A typical orthodontic wire cutting tool is shaped much like a pair of pliers except that the pinching fingers each carry a facing cutter blade that squeezes and cuts a wire strand between them. Experimentation has shown that the cutting blades or tips should have a hardness between 62 and 67 on the Rockwell c (Rc) hardness scale. If too soft, the cutting edge too readily deforms and looses its sharpness. If too hard, the edge becomes brittle and subject to early fracture.
To achieve an economical combination of cutting tip hardness and tool body handle strength, it has become common practice to make the cutter body from a high grade stainless steel such as type 420 or 425M stainless steel. A relatively hard T15 tool steel cobalt chromium alloy formed into a small, frangible planar cutting tip was then heat treated and subsequently brazed to the body of the cutter tool. The tool with hardened tips in place was then rough ground, the frangible tip web was broken and a finishing grind, buffing and polishing was performed. Final precision assembly to attain proper tightness in the pivot action was accomplished and the cutting tips or blades were sharpened with a diamond hone.
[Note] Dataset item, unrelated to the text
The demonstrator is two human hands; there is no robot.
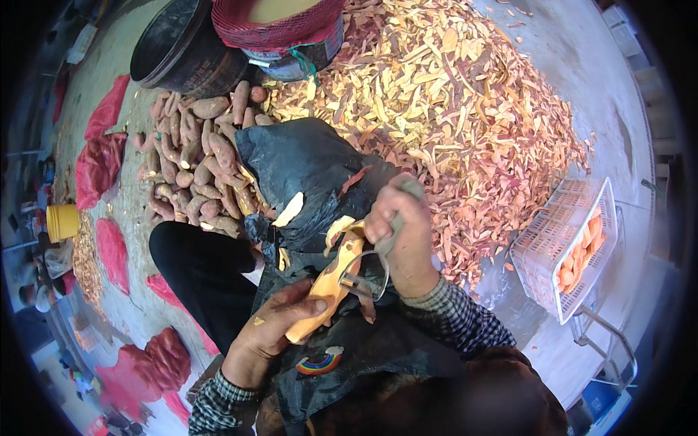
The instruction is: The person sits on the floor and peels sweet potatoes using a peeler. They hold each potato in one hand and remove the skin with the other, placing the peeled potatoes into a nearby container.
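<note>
My left hand (pixel 281 321) grips the lower end of a mostly peeled sweet potato (pixel 322 300), its orange-yellow flesh bare. Around the handle of a Y-shaped peeler (pixel 376 278) the fingers of my right hand (pixel 401 229) are closed. The peeler's metal frame lies against the side of the sweet potato, with a strip of peel hanging below it. A curl of peel (pixel 338 229) stands at the upper end. Beneath my hands spreads a dark apron (pixel 311 163) over my lap, with loose peel scraps on it.
Unpeeled sweet potatoes (pixel 191 158) lie heaped at the left. A large mound of peelings (pixel 463 109) fills the right. Behind stand a black bucket (pixel 180 54) and a net-covered bucket (pixel 278 32). A white plastic crate (pixel 545 261) holds orange pieces. Red mesh sacks (pixel 101 169) lie on the floor.
</note>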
While the cutting tool thus manufactured in accordance with a conventional process is a high quality, precision tool, it has two significant disadvantages. The T15 tool steel used for the cutting tips is subject to corrosion from stringent sterilization procedures like autoclave and chemiclave. This corrosion is conventionally controlled by plating the finished cutter first with nickel and then with chromium. Not only does this plating process increase the cost of the cutting tool, but it is not completely effective. As the tool is used the protective plating quickly wears away along the cutting edge and the cutting tips begin to corrode.
In addition, in order to avoid tempering the hardened T15 tool steel tips as they are brazed to the cutter body, a low temperature foil brazing medium must be used to effect the braze. For this purpose a low temperature silver alloy brazing foil is used to enable a brazing temperature of about 1500 degrees F.
While the low temperature brazing foil preserves the hardness of the cutting tips, it is difficult to get the foil to properly wet the bonding surfaces. As a result a failure rate of the braze joint on the order of 2-3% has been found to occur during use. Even higher failure rates have been encountered when cutting heavy gauge wire.